PrivaClaw
AdvisoryAudited by Static analysis on Apr 30, 2026.
Overview
No suspicious patterns detected.
Findings (0)
Artifact-based informational review of SKILL.md, metadata, install specs, static scan signals, and capability signals. ClawScan does not execute the skill or run runtime probes.
Anyone who controls the relay channel or obtains the relay token could make the node run prompts, trigger workflows the runtime accepts, or restart OpenClaw.
Relay-supplied messages are dispatched directly to prompt execution, workflow execution, and process restart. The artifacts do not show local confirmation, workflow allowlisting, or per-command authorization beyond the relay session.
await this.runtime.executePrompt(prompt, ...); ... await this.runtime.restart(); ... await this.runtime.executeWorkflow(workflowId, params);
Use this only with a highly trusted relay, add workflow allowlists and per-command approval for high-impact actions, and make remote restart/trigger permissions separately revocable.
If configured with an http:// or ws:// relay, the control token and remote-control traffic may be observable or alterable on the network.
The configuration normalizes http:// to unencrypted ws:// instead of rejecting it. Because the AUTH_TOKEN is the primary credential for remote node control and is sent during connection setup, insecure transport could expose that credential and the relay traffic.
url = url.replace(/^http:\/\//, "ws://");
Reject ws:// except possibly for explicit localhost development, require wss:// for production, and rotate AUTH_TOKEN if it was ever used over non-TLS transport.
A user may install or configure the skill under the mistaken belief that all relay traffic is always TLS-protected.
This safety assurance is stronger than the implementation: config.ts explicitly allows http:// to become ws://. Users may believe encryption is enforced when it is not.
TLS encrypted — all WebSocket connections use `wss://` (TLS 1.2+)
Update the code to enforce wss:// or revise the documentation to clearly warn when non-TLS relay URLs are allowed.
The relay operator or a compromised relay could observe or influence remote-control interactions.
The external relay is central to the skill and this data flow is disclosed, but it is still a sensitive trust boundary because prompts, responses, and health metadata pass through the relay.
Prompt content and response tokens are transmitted through this relay in real time. Only install this skill if you trust the operator of the relay server.
Use a relay you control or strongly trust, avoid sending secrets through remote prompts, and monitor relay access logs where available.
The node will keep trying to remain reachable through the relay, which may be unexpected on machines where remote access should be temporary.
The client maintains a persistent background relay connection with heartbeats and automatic reconnection.
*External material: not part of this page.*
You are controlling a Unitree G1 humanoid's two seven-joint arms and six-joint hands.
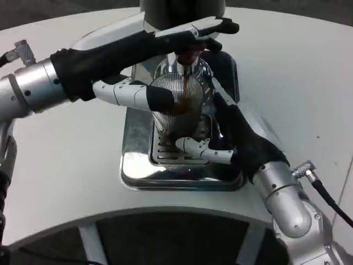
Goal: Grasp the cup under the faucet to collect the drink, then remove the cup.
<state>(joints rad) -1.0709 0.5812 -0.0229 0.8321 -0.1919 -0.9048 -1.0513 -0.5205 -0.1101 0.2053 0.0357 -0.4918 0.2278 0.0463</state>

This is disclosed and purpose-aligned, but it means remote-control availability persists while the skill is enabled.
setTimeout(() => this.openSocket(), this.backoff); ... this.heartbeatTimer = setInterval(() => { this.send({ type: "heartbeat", data: this.buildHeartbeat() }); }, HEARTBEAT_INTERVAL);Provide a clear disable switch, verify shutdown stops reconnect attempts, and enable the skill only on nodes intended for ongoing remote access.
It may be harder to confirm that the installed artifact matches the intended upstream release.
The registry source is unknown, while included package files report version 1.0.1. This is not evidence of malicious behavior, but provenance/version mismatch matters for a remote-control skill.
Source: unknown; Version: 1.0.4
Verify the package against the project repository or a pinned commit before installing, especially on production or headless nodes.